**TASK DESCRIPTION:**
Among the lines below, restate word for word only those from the line with "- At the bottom" through the line with "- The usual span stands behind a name", with both end lines kept.

**MATERIAL PROVIDED:**

== Segment start ==

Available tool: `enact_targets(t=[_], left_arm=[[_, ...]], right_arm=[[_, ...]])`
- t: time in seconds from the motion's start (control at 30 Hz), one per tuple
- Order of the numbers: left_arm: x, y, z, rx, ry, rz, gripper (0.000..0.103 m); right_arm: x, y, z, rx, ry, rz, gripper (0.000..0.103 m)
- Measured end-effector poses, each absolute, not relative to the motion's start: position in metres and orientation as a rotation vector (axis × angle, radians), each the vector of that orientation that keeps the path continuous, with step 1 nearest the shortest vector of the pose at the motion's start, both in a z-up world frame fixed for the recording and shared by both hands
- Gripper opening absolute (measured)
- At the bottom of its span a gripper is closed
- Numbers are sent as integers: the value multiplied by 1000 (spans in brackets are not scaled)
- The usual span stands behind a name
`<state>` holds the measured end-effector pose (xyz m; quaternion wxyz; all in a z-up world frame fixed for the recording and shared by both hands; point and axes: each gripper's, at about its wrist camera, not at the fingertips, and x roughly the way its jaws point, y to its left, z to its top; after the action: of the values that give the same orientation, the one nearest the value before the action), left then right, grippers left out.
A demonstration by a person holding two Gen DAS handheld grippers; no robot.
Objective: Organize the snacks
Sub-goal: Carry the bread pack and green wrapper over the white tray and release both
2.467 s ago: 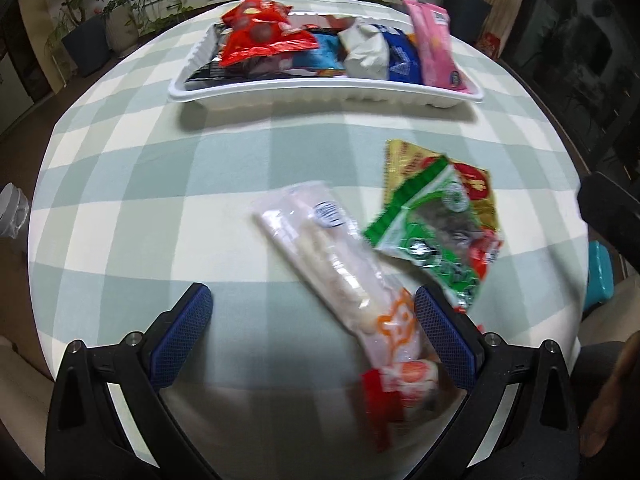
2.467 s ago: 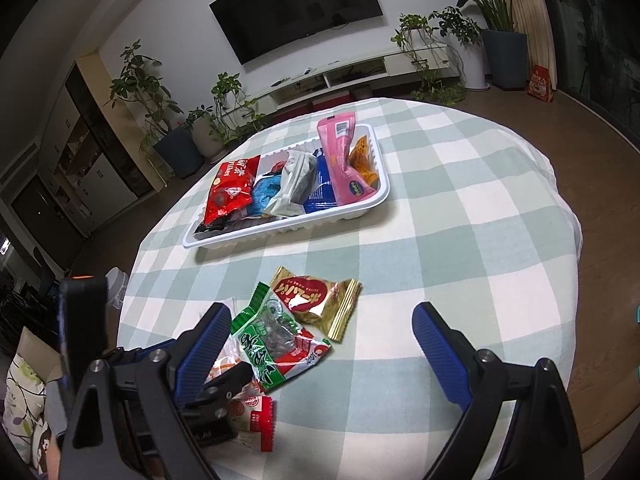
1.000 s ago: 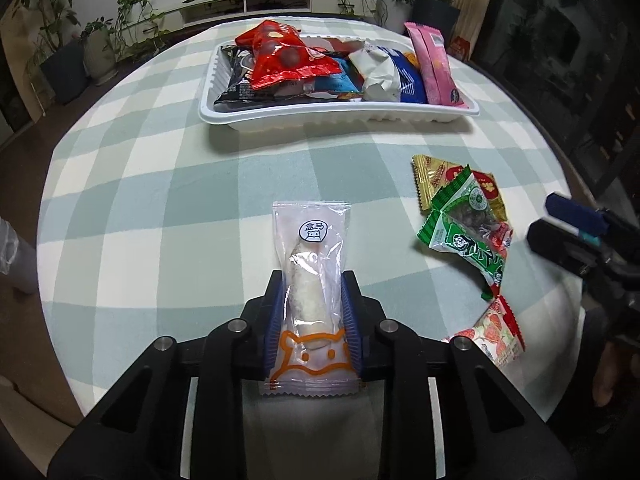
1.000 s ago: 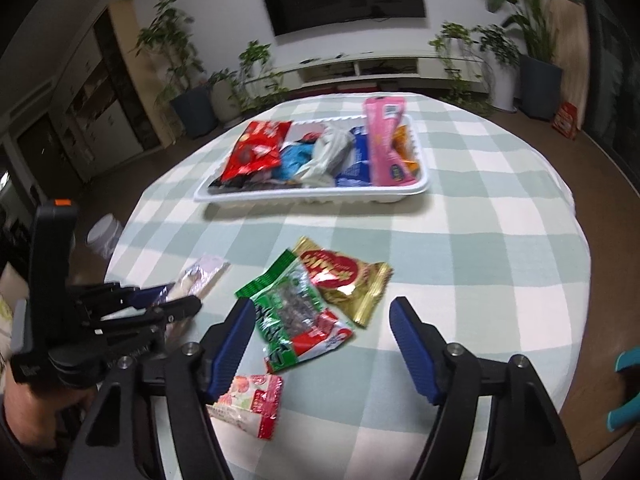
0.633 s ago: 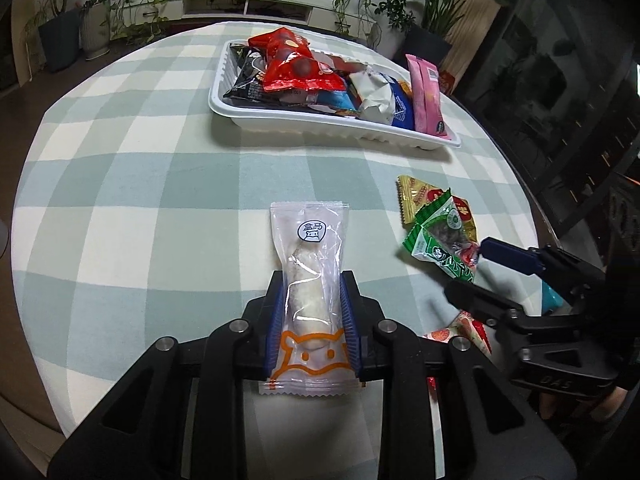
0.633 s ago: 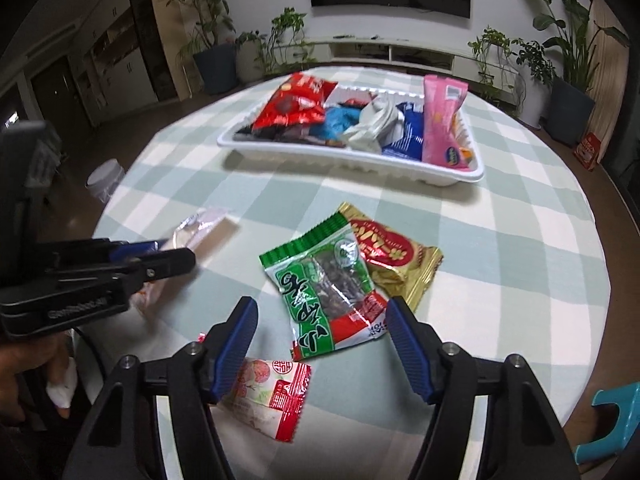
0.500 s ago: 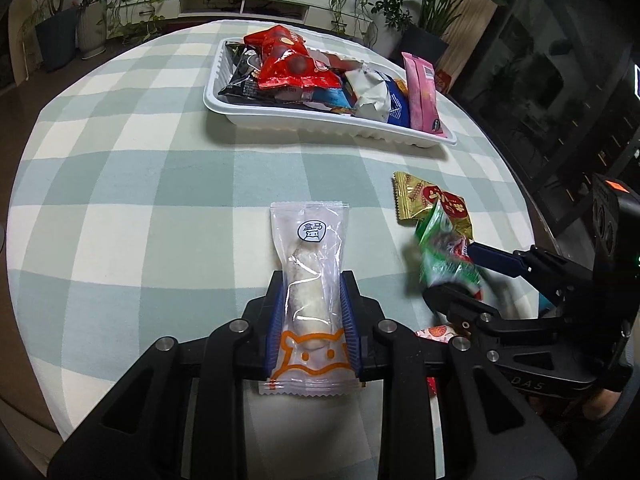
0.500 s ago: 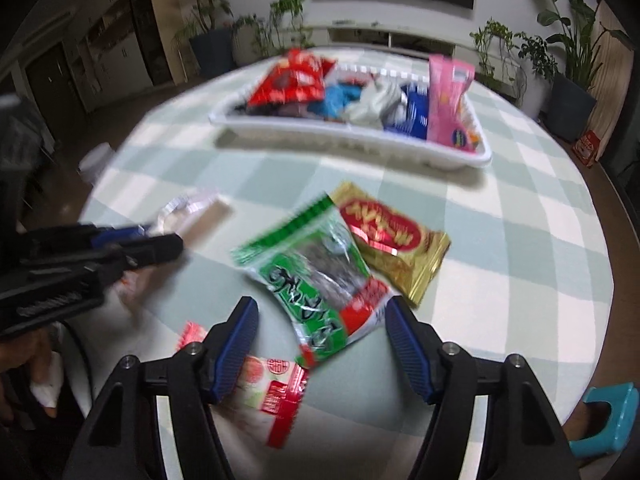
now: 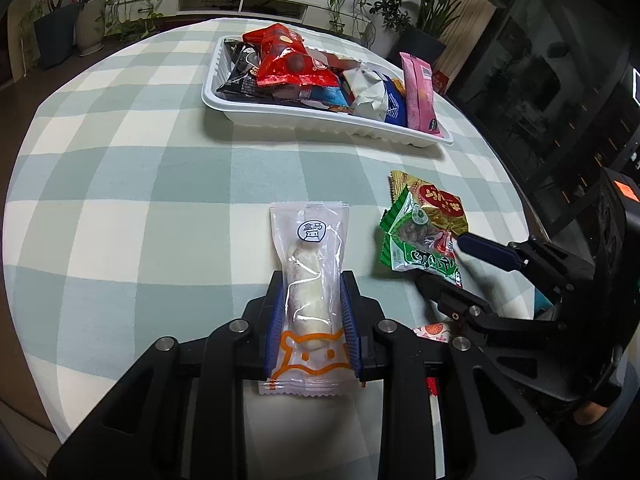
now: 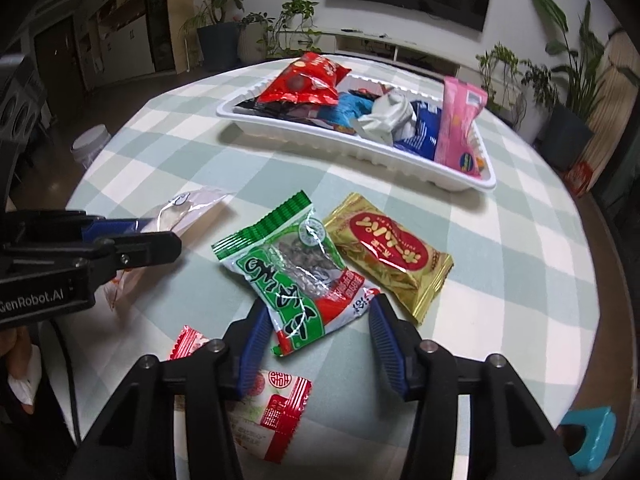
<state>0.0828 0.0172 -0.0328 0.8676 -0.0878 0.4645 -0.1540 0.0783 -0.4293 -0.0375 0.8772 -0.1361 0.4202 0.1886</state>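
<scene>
My left gripper (image 9: 312,304) is shut on a clear-wrapped bread roll packet (image 9: 310,272) and holds it above the checked tablecloth (image 9: 140,200); it also shows in the right wrist view (image 10: 176,216). My right gripper (image 10: 318,320) has its jaws closing around the near end of a green snack packet (image 10: 292,268), whose far end lifts in the left wrist view (image 9: 416,240). A gold packet (image 10: 388,252) lies beside it. A white tray (image 10: 352,148) full of snacks sits at the far side.
A small red and white packet (image 10: 272,408) lies on the cloth under my right gripper. The round table's edge runs close on the right. A teal object (image 10: 588,436) sits off the table, and potted plants (image 10: 568,112) stand behind it.
My left gripper took hold of the bread packet and lifted it. My right gripper moved down to the green packet and narrowed its jaws around the near end.
</scene>
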Motion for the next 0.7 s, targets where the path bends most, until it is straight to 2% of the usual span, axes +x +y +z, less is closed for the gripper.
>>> enact_targets(t=[0.17, 0.37, 0.57, 0.7], left_arm=[[83, 17, -33, -179, 975, -321, 24], [83, 17, -34, -171, 977, -321, 24], [83, 16, -34, -171, 977, -321, 24], [83, 16, -34, -172, 976, -321, 24]], right_arm=[[65, -417, -32, -408, 757, 391, 65], [59, -399, -40, -538, 717, 410, 62], [64, -405, -39, -468, 774, 443, 45], [65, -406, -38, -420, 805, 466, 30]])
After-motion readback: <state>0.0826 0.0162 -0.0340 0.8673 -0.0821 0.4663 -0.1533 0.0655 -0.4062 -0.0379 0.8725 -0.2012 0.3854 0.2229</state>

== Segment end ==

**RESULT:**
- At the bottom of its span a gripper is closed
- Numbers are sent as integers: the value multiplied by 1000 (spans in brackets are not scaled)
- The usual span stands behind a name

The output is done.